Ergebnisbetrachtung: Schütze
Die Schussgruppen an sich dürfen aufgelegt vom Rucksack über eine Distanz von 25 Meter nicht größer sein als 14 bis 15 Millimeter. Das bedeutet, der Schütze sollte seine Gruppen mit dem Zeigefinger abdecken können. Gemäß Strahlensatz ist der Schütze demnach in der Lage, auf einhundert Meter Streukreise von weniger als sechzig Millimeter zu erzeugen. Seine schützengedingte Durchschnittsstreuung liegt bei 0,6‰. Dieser sehr praxisnahe Wert klassifiziert den Schützen als „Sehr gut“. Seine schützenbedingte Durchschnittsstreuung ergibt einen Wert von 28 Zentimeter auf fünfhundert Meter Entfernung, bzw. auf achthundert Meter eine Schützenstreuung von 45 Zentimeter. Bezogen auf die Standardzielgröße mit 75 cm hoch und 45 cm breit, verfügt der Anwender über ausreichende schießtechnische Fähigkeiten, einen Erstschusstreffer auf achthundert Meter anzubringen. 

Semper talis
Sind die Schussgruppen nicht mit dem Zeigefinger abzudecken, kann der Schütze den Boxtest nutzen, um seine Schießtechnik zu analysieren und zu verbessern.
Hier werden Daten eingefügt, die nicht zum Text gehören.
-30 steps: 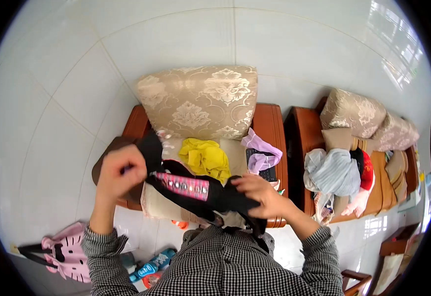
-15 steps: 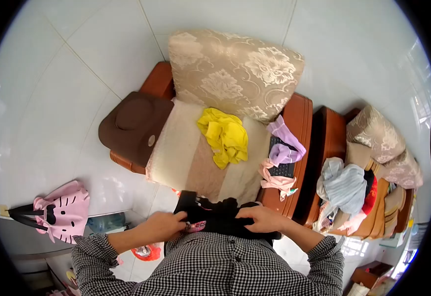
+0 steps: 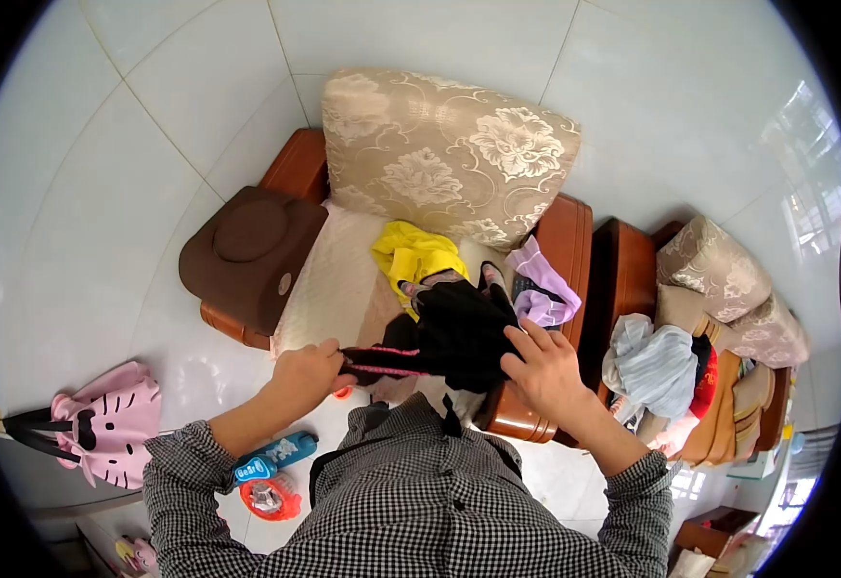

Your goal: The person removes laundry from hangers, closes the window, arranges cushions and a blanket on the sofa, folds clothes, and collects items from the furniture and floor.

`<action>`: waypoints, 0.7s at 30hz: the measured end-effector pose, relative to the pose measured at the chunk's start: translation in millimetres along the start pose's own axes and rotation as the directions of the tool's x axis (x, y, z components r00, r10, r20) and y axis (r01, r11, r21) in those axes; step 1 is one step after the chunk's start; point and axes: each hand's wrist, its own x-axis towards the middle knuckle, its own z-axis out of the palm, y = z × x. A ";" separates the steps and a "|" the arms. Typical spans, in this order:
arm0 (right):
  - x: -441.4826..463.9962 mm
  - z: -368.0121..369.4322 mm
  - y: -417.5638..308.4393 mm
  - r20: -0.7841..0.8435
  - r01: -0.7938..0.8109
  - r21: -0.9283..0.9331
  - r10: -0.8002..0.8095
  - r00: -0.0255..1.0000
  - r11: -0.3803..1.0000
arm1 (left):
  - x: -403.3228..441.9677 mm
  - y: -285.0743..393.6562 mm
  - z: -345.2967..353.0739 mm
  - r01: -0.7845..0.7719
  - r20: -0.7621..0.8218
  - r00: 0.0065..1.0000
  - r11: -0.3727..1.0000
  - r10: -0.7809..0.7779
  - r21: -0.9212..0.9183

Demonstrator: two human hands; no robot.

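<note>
A black garment with a pink-edged band (image 3: 464, 328) is stretched between my two hands above the armchair seat. My left hand (image 3: 307, 374) is closed on the left end of its band. On the opposite side my right hand (image 3: 543, 364) pinches the garment's right edge, fingers partly bent over the cloth. Grey-pink patterned parts stick out at the garment's far side. Beyond it, a crumpled yellow cloth (image 3: 415, 252) lies on the seat, partly covered. A lilac cloth (image 3: 547, 301) rests on the right armrest over a dark object.
A brown cushion-like pad (image 3: 252, 241) covers the left armrest. The flowered back cushion (image 3: 449, 154) leans behind the seat. Rightward, a pile of clothes (image 3: 661, 366) lies on another sofa. A pink bag (image 3: 117, 424), blue bottle (image 3: 290, 449) and red basket (image 3: 271, 499) are at lower left.
The black garment has moved from against my waist out over the seat and is spread wider. Both hands have gone forward with it, and it now hides part of the yellow cloth.
</note>
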 end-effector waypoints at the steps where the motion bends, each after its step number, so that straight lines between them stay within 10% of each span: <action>1: -0.8 2.1 3.0 -0.008 0.006 0.006 -0.006 1.000 1.000 | 4.9 -0.6 0.4 0.008 -0.027 1.000 1.000 -0.008 0.007; 6: 8.1 7.7 29.3 -0.196 -0.196 0.275 0.254 0.947 0.941 | 39.9 0.2 -18.2 -0.027 -0.372 0.928 0.985 -0.039 -0.173; 7: 14.6 1.0 24.9 -0.040 -0.454 0.361 0.500 0.865 0.814 | 49.0 4.9 -19.3 -0.036 -0.464 0.885 0.985 -0.046 -0.167; 10: 32.8 18.9 25.4 -0.137 -0.581 0.478 0.709 0.692 0.659 | 74.0 30.2 -19.3 0.255 -0.010 0.887 0.506 -0.463 -0.824; 12: 41.9 20.3 -0.4 -0.057 -0.516 0.662 0.722 0.689 0.544 | 85.1 66.4 -19.4 0.259 0.149 0.871 0.181 -0.468 -0.949; 14: 40.7 33.3 -23.0 0.007 -0.263 0.826 0.457 0.889 0.499 | 87.3 102.2 -29.4 0.139 0.101 0.905 0.063 -0.414 -0.988; 17: 36.6 48.5 -33.9 0.059 -0.143 0.978 0.456 0.888 0.152 | 86.3 113.2 -28.9 -0.044 -0.215 0.934 0.505 -0.286 -0.862; 18: 35.0 50.4 -33.7 0.024 -0.154 0.960 0.477 0.879 0.236 | 84.2 106.2 -21.6 -0.176 -0.362 0.912 0.612 -0.194 -0.771; 21: 27.5 62.4 -28.7 0.086 -0.209 0.964 0.551 0.830 0.164 | 52.7 81.3 -28.0 -0.144 -0.346 0.881 0.514 -0.322 -0.846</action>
Der Schütze sollte dem Grundsatz „immer gleich - immer richtig“ folgend, in der Lage sein, eine wiederholgenaue Schießposition aufzubauen. Der Natürliche Zielpunkt und das Nutzen von Referenzpunkten zwischen Mensch und Waffe helfen dabei. Außerdem sollte für diesen Test eine stabile Auflage in Form eines straff gepackten Rucksacks genutzt werden.

Boxtest Modifikation 1
Der Boxtest kann in zwei Abwandlungen geschossen werden. Zum einen kann der Anwender seine Schusszahl pro Gruppe von drei auf zwei reduzieren. Das kann insbesondere bei Scharfschützenwaffen mit hohen Munitionskosten sinnvoll erscheinen. Da 2-Schuss-Gruppen per se nicht auswertbar sind, muss der Schütze zwingend über Schießfertigkeiten im Fortgeschrittenenbereich verfügen. Das heißt, er sollte permanent eine Durchschnittsstreuung von 0,6‰ oder besser erzeugen. (Und wenn Du das nicht permanent, sondern gerade ein einziges Mal geschafft hast, hast Du kein Fortgeschrittenenniveau.)

Boxtest Modifikation 2
In einer zweiten Abwandlung kann die Seitenverstellung um zweimal zwanzig Klicks gedreht werden; jeweils mit einer Schussgruppe. Ebenso die Höhenverstellung.
Also: Seite 20 Klick cw, Schussgruppe / Seite 20 Klick cw, Schussgruppe / Höhe 20 Klick cw, Schussgruppe / Höhe 20 Klick cw, Schussgruppe /
Seite 20 Klick ccw, Schussgruppe / Seite 20 Klick ccw, Schussgruppe / Höhe 20 Klick ccw, Schussgruppe / Höhe 20 Klick ccw, Schussgruppe.
Mit der ersten Schussgruppe, die vor den Verstellübungen erfolgt, besteht diese Modifikation aus insgesamt neun Gruppen á zwei bzw. drei Schuss.
Die Aussage des Boxtest wird dadurch noch etwas präziser und belastbarer.